=== Aim of the task ===
What you give back must match the data exactly, minus the pictures.
──────
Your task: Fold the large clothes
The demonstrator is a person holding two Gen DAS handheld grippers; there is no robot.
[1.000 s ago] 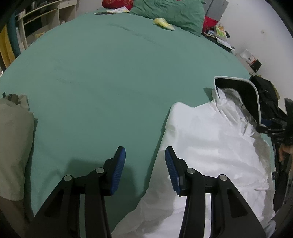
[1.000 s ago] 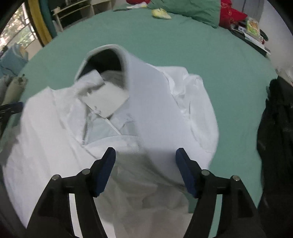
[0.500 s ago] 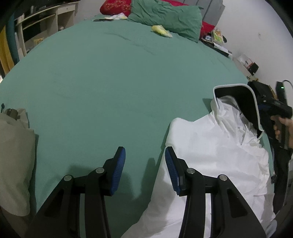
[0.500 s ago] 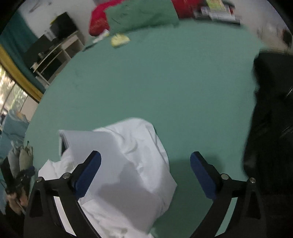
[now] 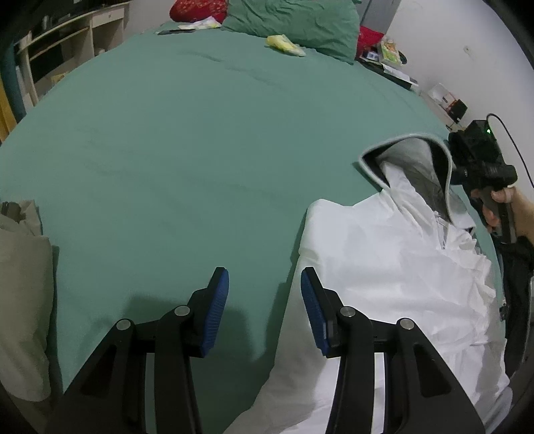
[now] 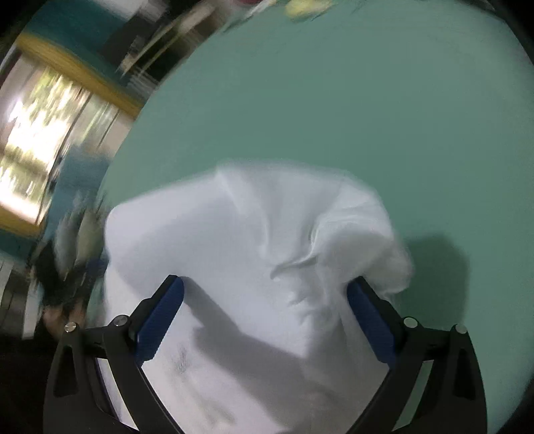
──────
=== Task response ===
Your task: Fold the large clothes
The demonstrator is a person holding two Gen DAS handheld grippers; there is no robot.
[1.000 s ago] 
[1.000 s ago] 
[0.500 s ago] 
[0.500 s ago] 
[now] 
[now] 

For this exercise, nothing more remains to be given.